A strong farming background coupled with studying Agricultural Science as a Leaving Certificate subject influenced Emma Kilmartin’s career.
The Kiltoom, Athlone, Co. Roscommon native was drawn to University College Dublin’s (UCD) Animal Science degree because of the college’s renowned reputation and an opportunity to travel abroad for work experience.
Although she obtained the first choice on her CAO, Emma (19) deferred her place for one year following her Leaving Certificate; she worked on the family farm, in retail and in the hospitality industry.
“In hindsight, it was the best decision I could have made and I feel as though I entered the best course for me at the best time.” Emma Kilmartin – a second-year student - told Catherina Cunnane of That’s Farming.
“So far, my time in UCD has been an unquestionable fantastic experience.” She added.
Emma is due to undertake 16 weeks of professional work experience (PWE) next year as part of this level-8 degree programme. She would like to travel abroad to complete part of this module in order to explore agricultural practices in other countries.
“I think somewhere in America or New Zealand is where I would like to travel to but it is not something I have fully made my mind up on yet.”
A Family Tradition
Farming has always played a huge role in Emma’s family; the farm has made its way through a long lineage and she will be the fourth generation to take the reins of the enterprise.
“As an only child, it wasn’t long before I was brought out to the farm to bottle-feed pet lambs.” She explained.
“I remember when I was around 11-years old I saved up all my money and bought my first pony; the sense of pride that accompanied it was unlike no other.”
The Kilmartin’s 130-acre suckler and sheep farm is spread across four townlands in Co. Roscommon.
Charolais-cross, Simmental, Hereford and Limousins cows are the backbone of the 20-strong suckler cow herd, along with two pedigree stock bulls – a Charolais and a Salers.
Some progeny are sold under 22-months at local marts for further fattening or export, while others are retained on-farm. Steers are slaughtered under 30-months while replacement heifers are AI’d to Aberdeen-Angus or Limousin sires or served by the Salers stock bull.
In addition to this, the Roscommon-based farmers have 100 lowland breeding ewes which are bred to three pedigree Charollais, Texel and Suffolk rams; they also have five ponies.
Lambs are reared until they reach between 4-10-months of age, depending on weight gain. “Lambs are weaned from the ewes at 3 months; single lambs will be finished quicker, while twins and triplets take a little longer to get to market.” The 19-year-old said.

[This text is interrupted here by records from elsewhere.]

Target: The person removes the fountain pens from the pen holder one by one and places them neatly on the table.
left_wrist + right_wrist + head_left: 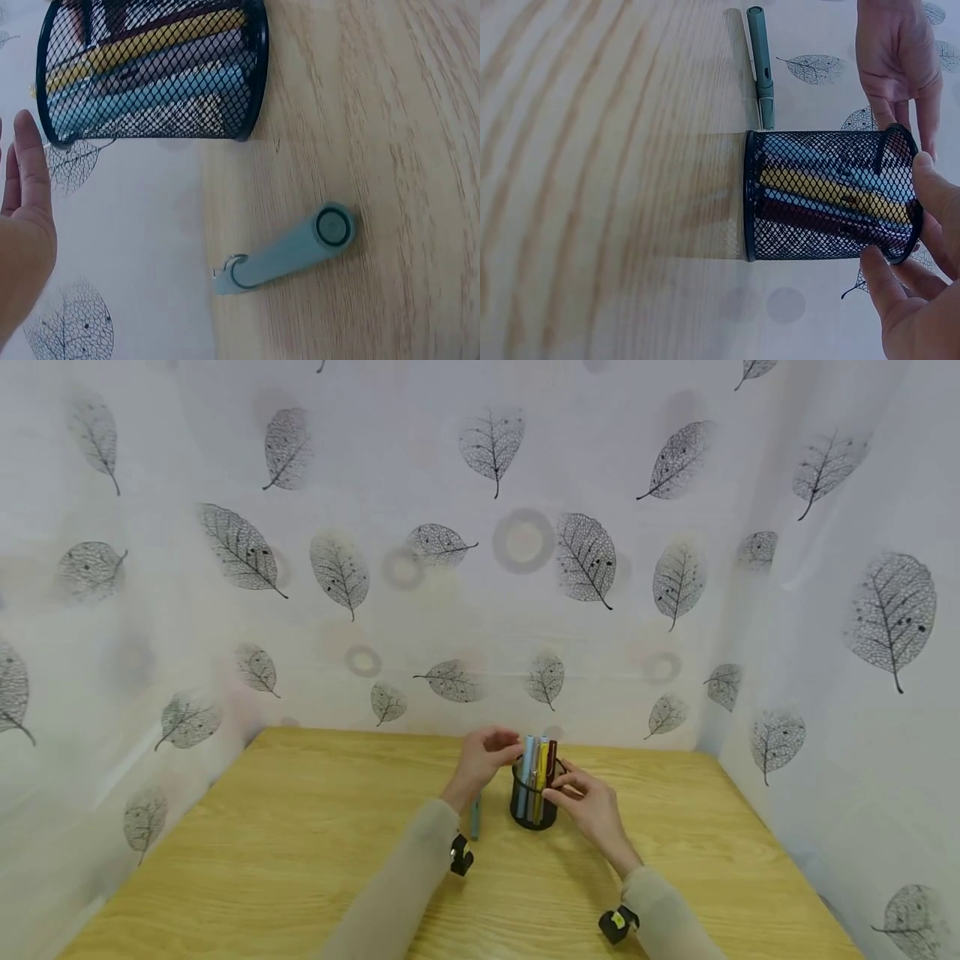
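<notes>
"Yellow wood grain is shown by the table [247,843], and its back edge is backed by a leaf-printed curtain [427,460]. What is met first from the left?"

"A pale left sleeve [390,893], reached across the surface, with a black wrist device [461,854] worn at the cuff. Beside it a green pen [475,820] is laid on the surface, pointed roughly toward the back edge, its far end partly hidden by the arm."

"And the left hand [484,764]?"

"It is held up near the back edge, its fingers loosely extended and parted from the thumb. Whether anything is touched by the fingertips cannot be told."

"What is stood next to it?"

"A black mesh pen holder [532,825], set upright near the back edge, slightly closer to the back right corner than to the back left. Inside, from left to right, a light blue pen [527,756], a grey pen [535,767], a yellow pen [543,753] and a dark red pen [552,756] are held."

"And furthest right?"

"The holder's rim is gripped narrowly there between the thumb and fingers of the right hand [592,800]. Behind that hand, a right sleeve [667,910] is seen."
</notes>
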Demonstrator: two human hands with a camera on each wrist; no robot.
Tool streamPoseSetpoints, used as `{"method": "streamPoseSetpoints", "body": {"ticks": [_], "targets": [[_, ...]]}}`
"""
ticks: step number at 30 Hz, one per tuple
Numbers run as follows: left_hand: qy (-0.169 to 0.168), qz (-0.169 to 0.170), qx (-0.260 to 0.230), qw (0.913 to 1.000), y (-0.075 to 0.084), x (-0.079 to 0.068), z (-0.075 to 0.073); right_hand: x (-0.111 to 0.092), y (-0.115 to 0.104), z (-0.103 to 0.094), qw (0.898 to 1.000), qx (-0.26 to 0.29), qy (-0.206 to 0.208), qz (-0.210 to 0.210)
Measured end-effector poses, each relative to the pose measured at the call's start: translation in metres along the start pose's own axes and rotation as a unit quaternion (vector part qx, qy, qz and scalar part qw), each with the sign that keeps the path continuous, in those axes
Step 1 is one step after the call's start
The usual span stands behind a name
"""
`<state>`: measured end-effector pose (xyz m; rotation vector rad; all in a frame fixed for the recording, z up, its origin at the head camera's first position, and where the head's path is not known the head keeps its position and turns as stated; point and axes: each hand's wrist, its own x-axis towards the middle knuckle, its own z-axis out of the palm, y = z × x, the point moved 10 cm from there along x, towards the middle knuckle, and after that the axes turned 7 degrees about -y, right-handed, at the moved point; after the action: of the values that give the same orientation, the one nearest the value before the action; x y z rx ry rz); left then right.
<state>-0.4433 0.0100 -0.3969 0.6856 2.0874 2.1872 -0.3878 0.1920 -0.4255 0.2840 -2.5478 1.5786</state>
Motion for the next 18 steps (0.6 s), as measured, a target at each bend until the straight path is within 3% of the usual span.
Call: {"method": "streamPoseSetpoints", "body": {"ticks": [8,18], "targets": [[-0.016,0.006,0.077,0.9969,0.0,0.002,0.017,-0.002,-0.003,-0.001,1.0,-0.006,0.006,0.002],[-0.042,-0.006,0.173,0.9841,0.002,0.004,0.032,0.0,-0.003,0.0,1.0,-0.014,0.004,-0.004]]}}
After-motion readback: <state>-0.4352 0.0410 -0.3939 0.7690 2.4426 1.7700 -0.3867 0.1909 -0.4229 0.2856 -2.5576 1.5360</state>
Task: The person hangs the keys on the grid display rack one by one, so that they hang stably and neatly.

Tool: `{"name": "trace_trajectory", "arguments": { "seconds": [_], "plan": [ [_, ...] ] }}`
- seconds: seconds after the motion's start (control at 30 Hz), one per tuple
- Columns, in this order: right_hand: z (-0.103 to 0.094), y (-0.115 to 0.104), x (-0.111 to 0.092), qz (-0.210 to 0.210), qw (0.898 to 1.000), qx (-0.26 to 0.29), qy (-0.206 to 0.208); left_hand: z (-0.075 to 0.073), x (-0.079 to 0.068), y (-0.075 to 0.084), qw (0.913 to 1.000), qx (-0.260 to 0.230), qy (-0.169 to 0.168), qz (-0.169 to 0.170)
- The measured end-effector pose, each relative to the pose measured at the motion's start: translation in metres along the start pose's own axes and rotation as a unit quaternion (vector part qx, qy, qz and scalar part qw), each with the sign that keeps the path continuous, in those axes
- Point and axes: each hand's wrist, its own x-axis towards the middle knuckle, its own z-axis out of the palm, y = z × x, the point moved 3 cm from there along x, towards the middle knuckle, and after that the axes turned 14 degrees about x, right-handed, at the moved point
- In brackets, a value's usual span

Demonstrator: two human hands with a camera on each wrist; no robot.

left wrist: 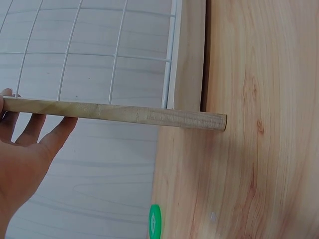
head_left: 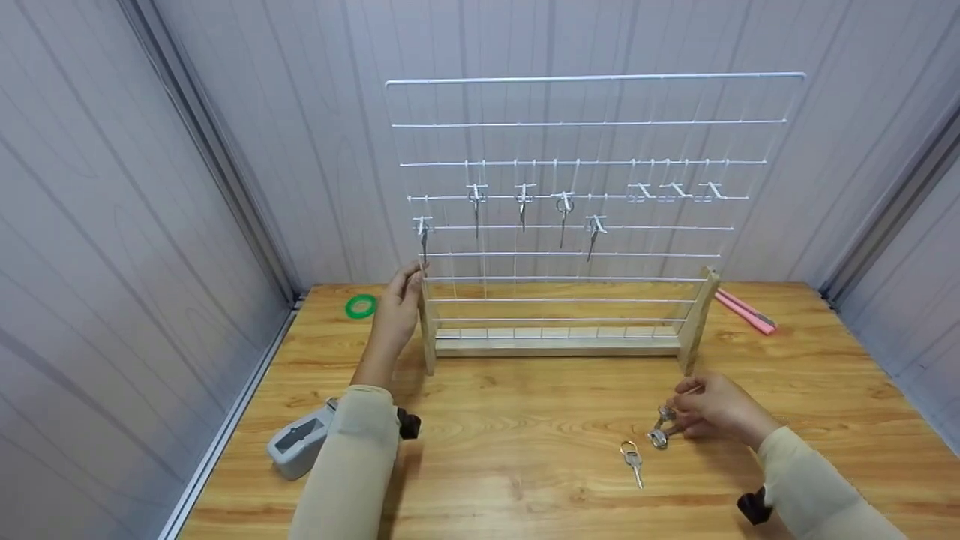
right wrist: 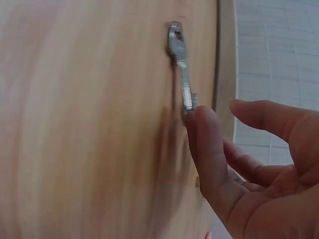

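Observation:
A white wire grid rack (head_left: 596, 77) stands upright in a wooden base with two side posts. My left hand (head_left: 397, 304) grips the upper end of its left post (left wrist: 124, 113), fingers against the wood. Several hooks on the grid carry keys (head_left: 562, 225); the hooks at the upper right (head_left: 675, 190) bear none. To the right, in front of the base, my right hand (head_left: 721, 409) pinches a silver key (right wrist: 184, 79) by its blade tip, its head pointing away from the fingers. Another key with a ring (head_left: 632, 457) lies on the table beside that hand.
The wood-grain table (head_left: 510, 450) stands between panelled walls. A green ring-shaped roll (head_left: 361, 306) lies left of the rack. A grey plastic object with a hollow (head_left: 296, 446) sits beside my left forearm. Behind the right post lies a pink long-handled item (head_left: 746, 311).

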Motion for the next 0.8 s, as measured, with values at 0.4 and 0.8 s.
{"name": "trace_trajectory", "arguments": {
  "seconds": [0.4,0.8],
  "plan": [
    [0.007,0.008,0.005,-0.003,0.998,-0.056,0.025,0.000,0.002,-0.001,1.0000,-0.008,-0.002,0.002],
    [0.014,0.012,0.005,-0.046,0.992,-0.111,0.034,0.000,0.002,-0.002,1.0000,-0.004,0.003,0.002]
  ]
}}
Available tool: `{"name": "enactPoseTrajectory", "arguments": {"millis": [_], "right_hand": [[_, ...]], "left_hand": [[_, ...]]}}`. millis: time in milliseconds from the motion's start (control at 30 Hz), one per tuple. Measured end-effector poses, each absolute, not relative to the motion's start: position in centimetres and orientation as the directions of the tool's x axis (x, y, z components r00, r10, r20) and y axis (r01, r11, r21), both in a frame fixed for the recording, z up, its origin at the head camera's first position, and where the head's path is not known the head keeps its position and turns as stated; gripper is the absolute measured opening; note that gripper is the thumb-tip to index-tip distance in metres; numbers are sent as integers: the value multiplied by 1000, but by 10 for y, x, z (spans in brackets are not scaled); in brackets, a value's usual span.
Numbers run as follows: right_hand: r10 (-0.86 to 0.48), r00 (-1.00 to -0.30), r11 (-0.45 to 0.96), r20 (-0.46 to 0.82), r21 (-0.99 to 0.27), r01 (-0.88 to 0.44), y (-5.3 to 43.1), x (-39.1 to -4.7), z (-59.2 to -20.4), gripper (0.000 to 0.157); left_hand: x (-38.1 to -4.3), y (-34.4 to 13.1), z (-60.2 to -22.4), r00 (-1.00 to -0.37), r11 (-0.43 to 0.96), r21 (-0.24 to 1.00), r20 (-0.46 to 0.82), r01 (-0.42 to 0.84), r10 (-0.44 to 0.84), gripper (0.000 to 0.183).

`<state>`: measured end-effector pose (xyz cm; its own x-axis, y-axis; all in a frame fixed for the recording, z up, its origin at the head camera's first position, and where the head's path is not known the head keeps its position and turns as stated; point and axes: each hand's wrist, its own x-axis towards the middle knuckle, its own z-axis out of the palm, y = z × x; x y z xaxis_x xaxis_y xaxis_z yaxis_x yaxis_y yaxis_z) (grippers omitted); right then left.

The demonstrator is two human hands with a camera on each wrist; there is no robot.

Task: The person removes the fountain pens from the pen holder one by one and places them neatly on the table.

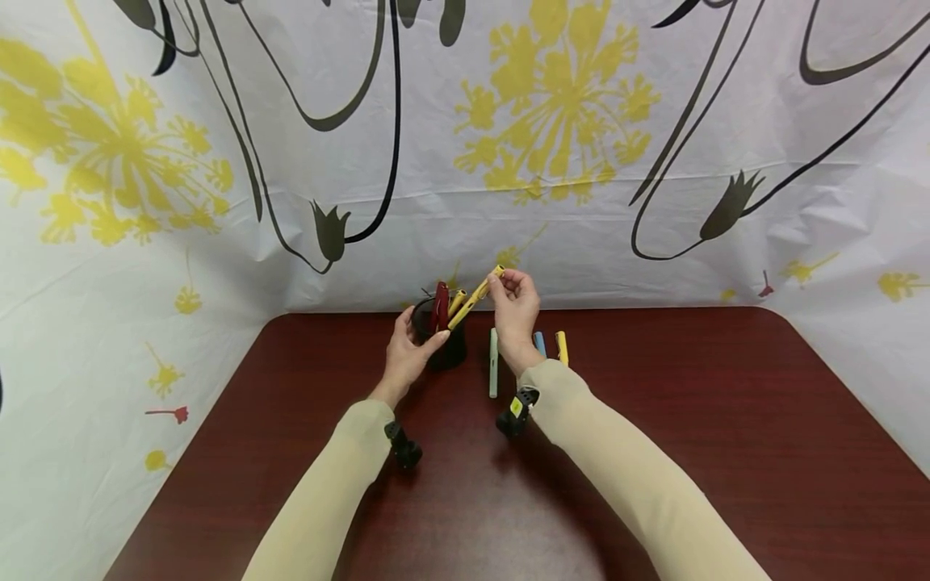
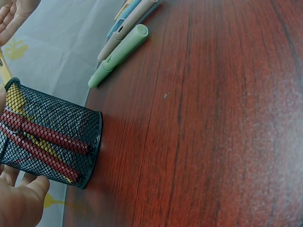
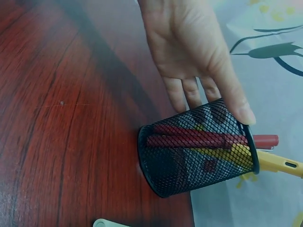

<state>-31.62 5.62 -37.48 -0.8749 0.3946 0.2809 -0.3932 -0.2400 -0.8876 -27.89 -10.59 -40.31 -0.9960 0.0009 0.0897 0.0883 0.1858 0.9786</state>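
Observation:
My left hand (image 1: 408, 355) grips the black mesh pen cup (image 1: 449, 353) from its left side, thumb near the rim. The cup stands upright near the table's far edge. Red pens (image 3: 189, 139) lean inside it, alongside a yellow pen (image 1: 457, 302). Between thumb and fingers, my right hand (image 1: 516, 311) pinches another yellow pen (image 1: 475, 296) by its upper end. That pen slants down to the left, its lower end at the cup's rim. In the left wrist view, part of the right hand (image 2: 14, 19) shows at the top left corner.
Right of the cup, a mint green pen (image 1: 493, 363), a grey-beige pen (image 2: 130, 23), a blue pen (image 1: 540, 344) and a yellow pen (image 1: 563, 348) lie in a row on the dark red table (image 1: 450, 516). A patterned white cloth (image 1: 436, 210) hangs behind.

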Motion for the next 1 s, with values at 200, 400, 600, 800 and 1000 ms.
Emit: {"name": "enactPoseTrajectory", "arguments": {"millis": [200,400,600,800,1000], "right_hand": [[426,-875,-325,229,-864,-384,63,-317,-371,13],[434,-882,-392,183,-844,-368,72,-318,-368,13],[440,-888,-410,133,-850,-331,82,-318,-368,14],[467,-876,-389,119,-862,-325,94,-318,-368,12],[472,-875,-356,109,-884,-303,109,-314,-370,13]], "left_hand": [[-293,-110,-424,-996,173,981,93,92,1,84],[-298,-110,-433,-994,183,978,108,102,-22,83],[-298,-109,-432,-994,192,976,106,98,-31,82],[-298,-110,-431,-995,197,976,97,91,-23,82],[-284,-108,-411,-997,193,978,78,76,-4,80]]}}
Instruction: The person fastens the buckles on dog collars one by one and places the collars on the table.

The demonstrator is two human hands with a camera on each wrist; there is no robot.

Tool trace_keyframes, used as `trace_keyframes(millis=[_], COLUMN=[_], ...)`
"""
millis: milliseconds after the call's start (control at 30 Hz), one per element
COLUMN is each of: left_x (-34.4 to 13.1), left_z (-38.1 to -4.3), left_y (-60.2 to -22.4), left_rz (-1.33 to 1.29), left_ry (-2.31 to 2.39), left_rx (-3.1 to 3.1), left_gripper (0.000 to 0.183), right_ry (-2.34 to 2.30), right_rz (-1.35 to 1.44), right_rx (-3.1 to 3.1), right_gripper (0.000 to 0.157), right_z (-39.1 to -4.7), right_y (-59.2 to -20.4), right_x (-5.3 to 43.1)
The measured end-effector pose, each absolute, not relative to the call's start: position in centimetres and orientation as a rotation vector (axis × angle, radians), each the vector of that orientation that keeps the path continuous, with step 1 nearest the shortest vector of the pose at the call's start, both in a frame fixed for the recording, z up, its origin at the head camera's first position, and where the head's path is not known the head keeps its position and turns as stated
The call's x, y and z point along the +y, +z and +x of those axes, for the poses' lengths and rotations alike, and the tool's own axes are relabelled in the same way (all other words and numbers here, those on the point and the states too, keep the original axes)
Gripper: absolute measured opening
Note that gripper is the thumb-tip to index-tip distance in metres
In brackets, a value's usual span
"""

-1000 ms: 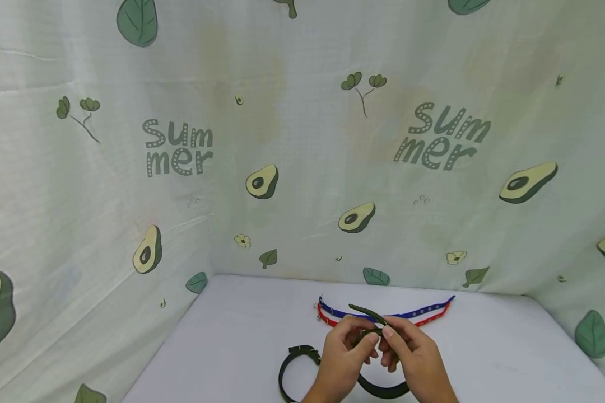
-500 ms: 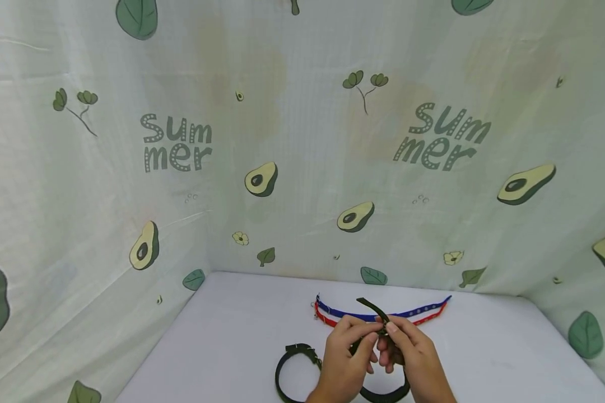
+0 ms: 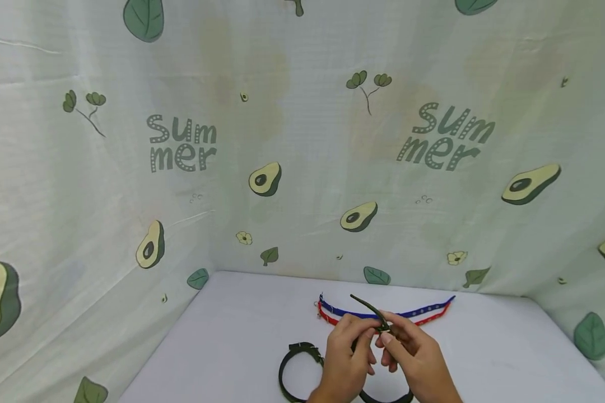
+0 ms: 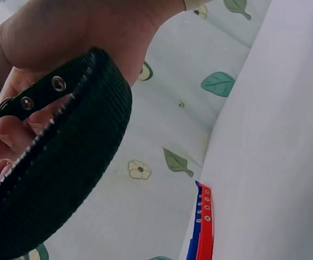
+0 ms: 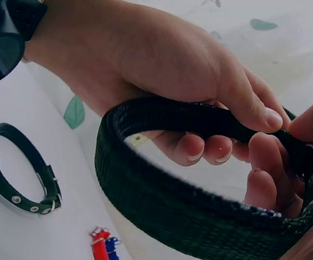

The Kilmartins supply Bord Bia-approved beef and lamb to the food chain through Kepak and Moyvalley Meats.
Women in Agriculture
Emma said her experiences as a female in agriculture have been “primary positive”, although there have been times when her capabilities have been underestimated on the farm.She believes that one can overcome these advertises with persistence.
“Due to the deep traditional mindset that is associated with farming in Ireland, I think it will be difficult to utterly shake the perpetual stigma that exists with regards to women in agriculture, particularly amongst older generations.”
Despite this, she said it cannot be denied that the number of women wishing to become more involved in various sectors of the Ag industry is increasing; Emma believes this is firmly evident amongst the number of females enrolled in UCD's Agricultural degree programmes.
“I feel as though there is a great sense of gratification with being involved in the Agricultural sector in Ireland.”
"The pride that accompanies being involved in such a fulfilled indigenous sector and carrying on a family tradition has to be the most rewarding part of being a part of the agricultural industry." The UCD student added.
As of now, Emma – who is set to graduate in 2021 - has no definitive plans for the future, but she hopes that her path will become more defined following the completion of her PWE module.
The Roscommon native has her sights set on carving out a career in Ireland, with a view to becoming more involved with the running of the family farm.
“Being a young person in Ag is a very rewarding experience as you’re not only a part of a great tradition but also a collective, considerate community.”
“There are so many different courses catered around various spectrums of the industry and there are countless ways to get involved,” Emma concluded.